The charm of the black-and-white in contemporary film in my mind frequently gives way to the dribbles of cliché, echoing the cheap vulgarity of something like Sin City. Even Schindler’s List, in all its historical power, and the brutal beauty of its script, I always found was perfectly emblematic of Steven Spielberg’s somehow formula-oriented, and predictable, way of filmmaking. And yet, yesterday I watched the colorless lights and warmth of Alfonso Cuarón’s Roma and I was mesmerized. It is shot in black and white, and this is immediately noticeable, but within those limitations Cuarón managed to create a breadth of heat and emotion that I found spectacular.

I already remembered his work from the desolate images of Children of Men, which stood out for its long, single-frame action shots. In Roma, he employs a less expansive but similarly impressive capture, following the girl Cleo as she runs down a sidewalk of Mexico City with her friend to a cinema date or an eerie scene of a small forest fire in what seems like a Christmas trip to a US state. Cleo is the domestic help of a white middle-class Mexican family living in Colonia Roma, a neighborhood of Mexico City. It is 1970 to ’71, and the streets of Roma receive the stunning cars of yesteryear, affordable to its inhabitants, as well as the occasional political march. The pleasant thing about Roma is that there is a glimmer of political vibration and unrest on the surface of the film, but it does not dominate; nor does the desperate inequality that exists between the slummed district Cleo visits at one point and the bourgeois house of her “family”. I went in to the film, shamefully perhaps, with little clue of Mexican history generally, or 1970 particularly. And yet I felt that social unrest, some levels of street protest and violence, and, naturally, the painful inequalities of any Central American metropolis need not have been depicted or described more. Roma, after all, is something of Cuarón’s own story, or inspired thereby. I very much enjoyed that I felt like I was sitting beside him, watching his eyes paint his own images, rather than sitting directly opposite him, eating up a story I was being fed.

Cleo, played by Yalitza Aparicio, is a girl of a strange and wonderful beauty, whose permanently melancholic air is touching more than heart-breaking. She kisses the children of Señora Sofi, lady of the house, good-morning, each with individual words and rhythms, and you can see very clearly that they love her in a very real way, with the edge of a middle-class spoil but, interestingly, they are not especially less likeable for it. Cleo undergoes a trauma during the film, what exactly I will not give away, and her eyes alone are able to show how this trauma is digested. She is a wonderful actor, understated in her performance, but her emotions are rich and her quiet betrays an intelligence and a calm bravery. There is one moment where she alone, in the middle of a group of silly martial arts boys in training, is able to emulate the meditative pose of the martial arts “master”, eyes closed and on one leg. She is special and yet I found her very familiar.
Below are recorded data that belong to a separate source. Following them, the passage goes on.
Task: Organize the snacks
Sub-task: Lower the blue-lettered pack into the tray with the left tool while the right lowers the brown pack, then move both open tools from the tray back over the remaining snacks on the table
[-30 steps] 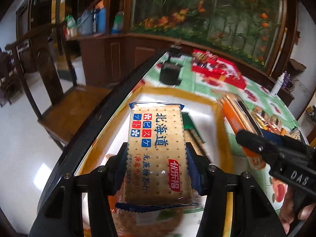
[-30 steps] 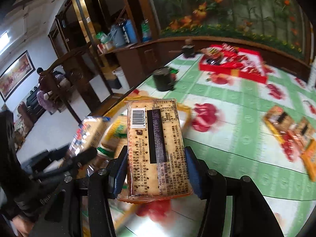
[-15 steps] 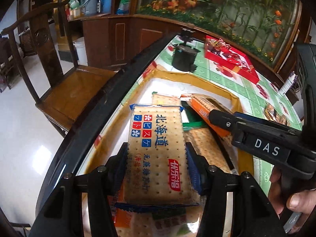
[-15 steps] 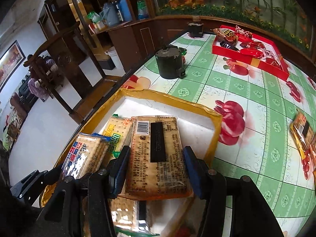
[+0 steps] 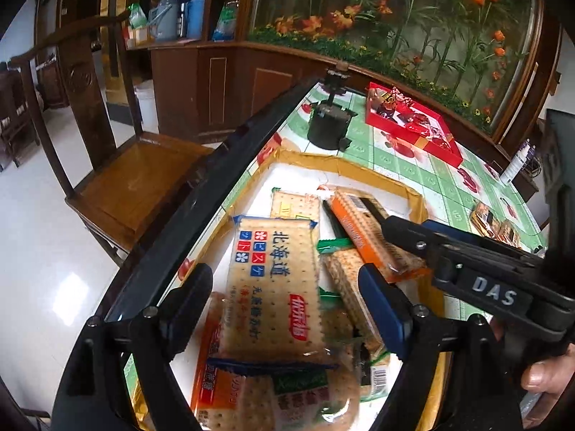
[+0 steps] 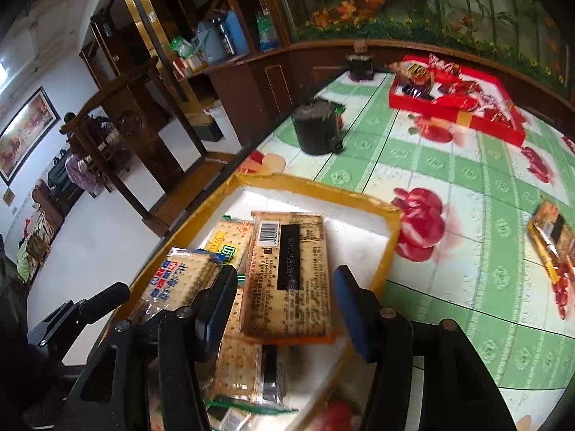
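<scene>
Both sets of fingers are standing wide, gripping nothing: the left gripper (image 5: 284, 305) is flanking the blue cracker pack (image 5: 275, 287), the right gripper (image 6: 285, 309) the orange cracker pack (image 6: 289, 280), both lying in the yellow-rimmed tray (image 6: 316, 185). Light, slick-wrapped and brittle, they probably want gentle pinching across the long edges.
</scene>
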### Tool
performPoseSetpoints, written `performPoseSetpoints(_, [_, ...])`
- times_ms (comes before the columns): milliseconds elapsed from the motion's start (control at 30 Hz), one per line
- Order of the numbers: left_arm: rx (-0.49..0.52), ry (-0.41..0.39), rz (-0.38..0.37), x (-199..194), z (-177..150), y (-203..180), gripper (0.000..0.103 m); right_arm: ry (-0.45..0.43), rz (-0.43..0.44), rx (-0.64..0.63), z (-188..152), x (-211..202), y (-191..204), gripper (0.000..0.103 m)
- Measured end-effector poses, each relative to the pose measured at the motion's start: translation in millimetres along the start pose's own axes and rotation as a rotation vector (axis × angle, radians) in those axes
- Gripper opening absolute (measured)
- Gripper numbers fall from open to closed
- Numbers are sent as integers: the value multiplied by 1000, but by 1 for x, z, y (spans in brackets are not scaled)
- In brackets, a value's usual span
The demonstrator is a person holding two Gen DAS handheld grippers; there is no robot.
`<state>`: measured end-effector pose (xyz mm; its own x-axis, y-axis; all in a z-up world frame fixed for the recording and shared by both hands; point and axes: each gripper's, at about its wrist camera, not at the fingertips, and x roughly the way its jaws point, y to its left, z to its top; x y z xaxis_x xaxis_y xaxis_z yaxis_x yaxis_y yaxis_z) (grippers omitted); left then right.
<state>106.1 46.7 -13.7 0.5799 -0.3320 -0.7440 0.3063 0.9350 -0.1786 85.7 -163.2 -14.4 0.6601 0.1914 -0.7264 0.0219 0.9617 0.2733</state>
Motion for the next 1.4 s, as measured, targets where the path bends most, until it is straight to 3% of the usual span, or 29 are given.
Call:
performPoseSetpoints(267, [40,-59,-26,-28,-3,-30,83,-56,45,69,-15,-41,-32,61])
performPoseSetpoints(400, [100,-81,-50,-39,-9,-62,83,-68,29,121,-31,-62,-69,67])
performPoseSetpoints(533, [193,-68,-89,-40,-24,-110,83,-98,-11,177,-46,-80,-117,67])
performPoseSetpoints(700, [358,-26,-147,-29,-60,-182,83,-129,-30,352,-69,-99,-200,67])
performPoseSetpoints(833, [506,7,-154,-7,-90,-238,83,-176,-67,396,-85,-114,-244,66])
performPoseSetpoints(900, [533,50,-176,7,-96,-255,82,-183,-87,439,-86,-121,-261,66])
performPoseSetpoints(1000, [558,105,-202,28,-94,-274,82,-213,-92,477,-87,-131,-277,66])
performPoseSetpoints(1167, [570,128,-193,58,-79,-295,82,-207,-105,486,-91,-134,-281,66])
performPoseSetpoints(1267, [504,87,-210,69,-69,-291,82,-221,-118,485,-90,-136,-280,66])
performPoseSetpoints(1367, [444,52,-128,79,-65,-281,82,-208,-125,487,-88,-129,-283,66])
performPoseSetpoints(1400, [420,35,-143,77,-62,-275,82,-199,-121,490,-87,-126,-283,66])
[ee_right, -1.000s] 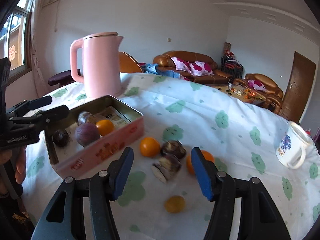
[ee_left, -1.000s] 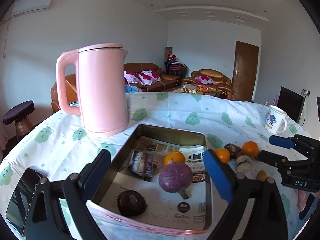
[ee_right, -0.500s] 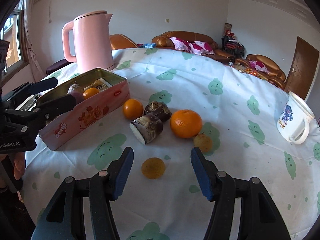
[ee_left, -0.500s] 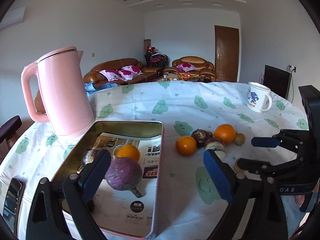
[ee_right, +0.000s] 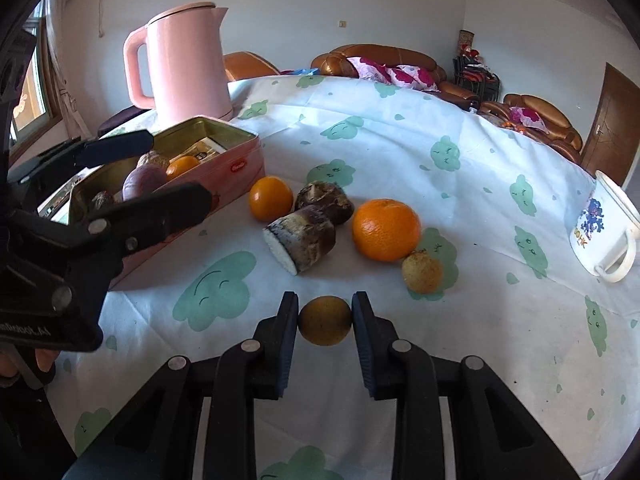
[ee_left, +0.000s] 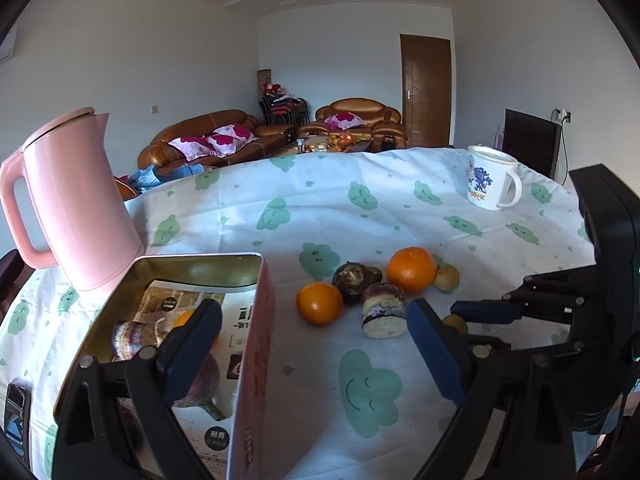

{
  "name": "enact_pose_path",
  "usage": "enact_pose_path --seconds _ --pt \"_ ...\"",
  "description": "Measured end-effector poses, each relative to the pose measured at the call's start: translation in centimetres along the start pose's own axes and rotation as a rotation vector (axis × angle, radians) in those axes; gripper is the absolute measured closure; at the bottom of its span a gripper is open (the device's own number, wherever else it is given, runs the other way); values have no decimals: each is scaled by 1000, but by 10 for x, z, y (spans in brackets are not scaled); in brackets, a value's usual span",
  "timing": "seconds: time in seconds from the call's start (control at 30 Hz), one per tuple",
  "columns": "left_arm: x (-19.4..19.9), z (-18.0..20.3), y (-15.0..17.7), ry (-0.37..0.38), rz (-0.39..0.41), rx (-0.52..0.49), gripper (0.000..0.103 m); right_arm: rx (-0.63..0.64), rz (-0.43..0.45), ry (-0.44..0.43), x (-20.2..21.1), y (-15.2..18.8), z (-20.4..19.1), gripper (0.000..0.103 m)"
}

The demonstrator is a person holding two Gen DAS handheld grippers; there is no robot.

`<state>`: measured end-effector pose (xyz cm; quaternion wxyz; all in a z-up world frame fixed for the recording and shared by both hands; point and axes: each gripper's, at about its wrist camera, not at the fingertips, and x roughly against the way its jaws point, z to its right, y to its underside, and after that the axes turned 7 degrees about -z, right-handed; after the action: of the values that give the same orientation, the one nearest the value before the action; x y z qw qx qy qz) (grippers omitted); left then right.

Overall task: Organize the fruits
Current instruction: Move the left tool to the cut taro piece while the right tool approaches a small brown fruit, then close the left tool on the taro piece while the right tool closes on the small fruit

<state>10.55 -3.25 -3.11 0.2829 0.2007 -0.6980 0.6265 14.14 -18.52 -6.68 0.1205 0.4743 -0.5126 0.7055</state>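
My right gripper (ee_right: 325,316) is shut on a small yellow-brown fruit (ee_right: 325,320) that rests on the tablecloth; both pads touch its sides. Just beyond lie a second small yellow fruit (ee_right: 423,272), a large orange (ee_right: 386,229), a small orange (ee_right: 271,198) and two brown cut root pieces (ee_right: 304,238). The pink tin (ee_left: 200,258) at the left holds a purple round fruit (ee_left: 200,380), an orange and a cut piece. My left gripper (ee_left: 313,314) hangs open and empty, straddling the tin's right wall, with the small orange (ee_left: 319,303) ahead of it.
A pink kettle (ee_left: 76,200) stands behind the tin. A white printed mug (ee_left: 490,182) sits at the far right of the table. A phone (ee_left: 16,416) lies at the left edge. The round table drops off close behind both grippers.
My right gripper came down and closed on the small yellow-brown fruit. My left gripper swung right, from over the tin's middle to its right wall, staying open.
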Motion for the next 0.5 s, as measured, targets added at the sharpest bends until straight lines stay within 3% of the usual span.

Roma is fundamentally the story of Cleo and her serenity and her sadness.

Still, besides Cleo, there are other women in the film that really inspired wonder for me. “We are always alone”, Sofia, the mother of the children, says one evening to Cleo when she comes home drunk, referring to her absent and arsehole doctor husband. Her face is angry and strongly expressive, she is on the verge of tears and fists and then the next moment she is a tender mother of four. She might have been unsympathetic to the audience were it not for her sweet embrace of Cleo, the quasi-comical battery of her husband’s cars, and, most obviously, the pure love she has for her children. The grandmother is an equally special presence on the screen, her large frame waddling across the screen, an unlikely figure but whose very strong emotion also comes out in the crucial scene of the film. The men, on the other hand, are not good guys, but this is done without making the point that all men are bastards. We are again drawn very much to the particular; the two specific bad men, the Doctor and Fermìn, Cleo’s boyfriend, are bad to their respective women, but not in a generalized sense. The story retains its focus on Sofi and especially Cleo, without drowning them in socio-political statements.
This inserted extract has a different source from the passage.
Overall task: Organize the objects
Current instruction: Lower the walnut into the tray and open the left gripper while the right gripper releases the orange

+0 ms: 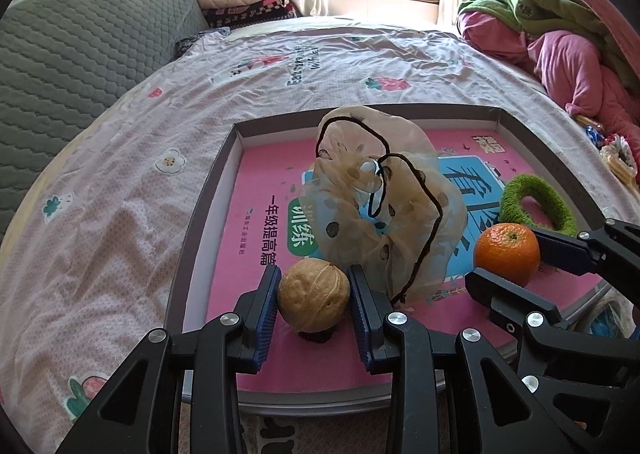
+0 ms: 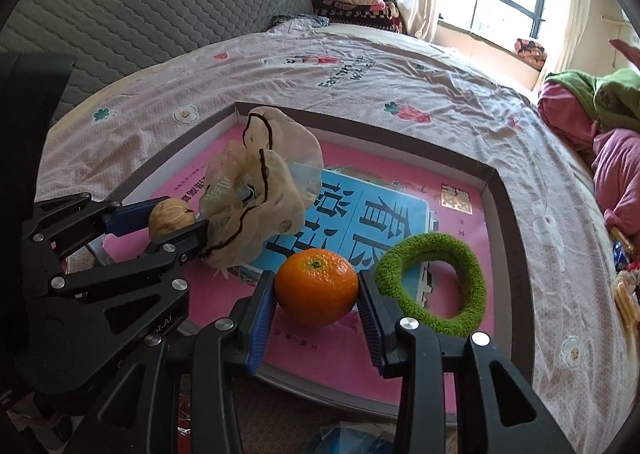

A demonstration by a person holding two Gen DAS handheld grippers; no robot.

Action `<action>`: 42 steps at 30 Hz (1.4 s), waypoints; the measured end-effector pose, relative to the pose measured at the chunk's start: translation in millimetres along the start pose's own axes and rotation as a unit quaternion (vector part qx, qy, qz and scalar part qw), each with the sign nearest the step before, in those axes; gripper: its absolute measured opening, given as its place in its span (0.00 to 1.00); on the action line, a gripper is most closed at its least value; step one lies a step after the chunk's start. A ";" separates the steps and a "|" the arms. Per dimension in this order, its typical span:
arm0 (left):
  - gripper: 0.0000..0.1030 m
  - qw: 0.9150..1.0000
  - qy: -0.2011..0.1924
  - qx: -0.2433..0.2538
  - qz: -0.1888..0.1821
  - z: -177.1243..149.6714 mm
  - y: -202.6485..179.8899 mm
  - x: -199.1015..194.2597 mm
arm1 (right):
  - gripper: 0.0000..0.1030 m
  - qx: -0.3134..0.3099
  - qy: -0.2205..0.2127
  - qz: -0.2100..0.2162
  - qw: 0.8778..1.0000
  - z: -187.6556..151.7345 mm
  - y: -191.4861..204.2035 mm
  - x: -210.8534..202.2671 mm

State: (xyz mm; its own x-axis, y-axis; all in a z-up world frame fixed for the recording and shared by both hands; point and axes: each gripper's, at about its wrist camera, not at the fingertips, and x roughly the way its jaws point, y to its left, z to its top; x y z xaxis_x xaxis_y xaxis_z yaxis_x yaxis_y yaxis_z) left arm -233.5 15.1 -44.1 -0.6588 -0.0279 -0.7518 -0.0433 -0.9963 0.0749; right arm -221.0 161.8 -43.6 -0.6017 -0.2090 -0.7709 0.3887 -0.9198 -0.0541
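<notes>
Your left tool (image 1: 314, 296) grips the walnut (image 1: 313, 295) and your right tool (image 2: 316, 288) grips the orange (image 2: 316, 286), both just above the pink tray (image 1: 256, 174) on the bed; bare tray floor lies straight below each, so set them straight down.

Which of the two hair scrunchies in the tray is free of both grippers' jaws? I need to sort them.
The green fuzzy scrunchie, lying flat beside the tangerine. The sheer beige scrunchie stands against the left gripper.

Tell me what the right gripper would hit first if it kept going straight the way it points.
Holding the orange, the right gripper would probably first meet the pink book cover in the tray; depth is hard to judge.
</notes>
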 end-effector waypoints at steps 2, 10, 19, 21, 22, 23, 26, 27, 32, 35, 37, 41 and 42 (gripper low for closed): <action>0.33 1.000 0.003 -0.001 0.001 0.7 0.0 1.0 | 0.39 0.003 0.008 0.003 1.000 1.4 -1.6 1.6; 0.34 1.000 0.004 0.003 0.005 3.4 -1.4 3.6 | 0.40 0.005 0.022 0.003 1.000 2.3 -2.6 3.9; 0.34 1.000 0.006 0.005 0.014 2.9 -2.4 2.2 | 0.40 0.001 0.024 -0.003 1.000 3.5 -1.6 4.2; 0.34 1.000 0.006 0.007 0.016 2.6 -2.7 0.8 | 0.40 0.000 0.026 -0.004 1.000 3.4 -1.7 4.0; 0.34 1.000 0.007 0.006 0.015 2.5 -1.7 0.3 | 0.40 -0.001 0.026 -0.005 1.000 3.3 -2.0 3.8; 0.34 1.000 0.009 0.006 0.015 2.5 -1.3 0.0 | 0.40 -0.001 0.026 -0.005 1.000 3.4 -2.2 3.8; 0.34 1.000 0.010 0.008 0.015 2.4 -0.9 -1.3 | 0.40 -0.005 0.027 -0.009 1.000 4.1 -1.3 3.3; 0.34 1.000 0.011 0.008 0.015 2.2 -0.8 -1.7 | 0.40 -0.008 0.028 -0.011 1.000 4.0 -0.8 3.0; 0.37 1.000 0.016 0.006 0.016 1.2 2.0 -3.2 | 0.40 -0.009 0.030 -0.010 0.999 4.5 -2.0 2.3; 0.41 1.000 0.023 -0.002 0.011 0.6 6.4 -3.9 | 0.40 -0.006 0.031 -0.006 0.999 4.1 -2.9 1.3; 0.43 1.000 0.023 -0.004 0.013 0.0 8.2 -5.1 | 0.40 -0.007 0.032 -0.006 0.999 3.9 -3.4 0.5; 0.45 1.000 0.025 -0.007 0.011 -1.3 12.0 -8.2 | 0.40 -0.015 0.028 0.000 1.000 2.5 -1.8 -2.5; 0.45 1.000 0.026 -0.008 0.008 -1.8 13.0 -8.6 | 0.40 -0.020 0.026 0.001 0.999 2.1 -0.5 -3.7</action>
State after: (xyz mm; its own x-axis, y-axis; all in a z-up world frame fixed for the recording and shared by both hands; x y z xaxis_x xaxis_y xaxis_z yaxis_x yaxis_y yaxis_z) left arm -227.0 2.3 -37.8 -0.6191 -0.0481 -0.7839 -0.0198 -0.9969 0.0768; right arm -220.5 162.3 -39.4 -0.5636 -0.1922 -0.8034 0.4188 -0.9048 -0.0773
I found Roma to be a stunning and strong film, the best I had seen in a long time. I made the effort to see it on the big screen, it had a special showing at a local cinema, despite its production for Netflix. A shame that it was Netflix indeed that made it, and odd for Cuarón to produce it in this way for the small screen and the bedside light. I will still profess my love for his piece, and set my distaste for the cheap thrills and self -created and –promoted market of Netflix temporarily aside. This film is certainly at home in the darkness of a cinema. Certain particular shots, the sunlight oozing down a quiet beach through the gaps of embracing children, or Cleo edging down the steps, from the far distance of the screen, to the basement New Year’s party. Or the final frame, still Cleo walking up the thin, long steps that reach toward the roof, and open up into the white sky, half-expecting her to slip. These are images of such beauty I was thinking I’d like to have them on my bedroom walls. Cleo does not slip on the stairs, and the film, in spite of its sorrow, and violence, and betrayal, leaves an aftertaste of hope.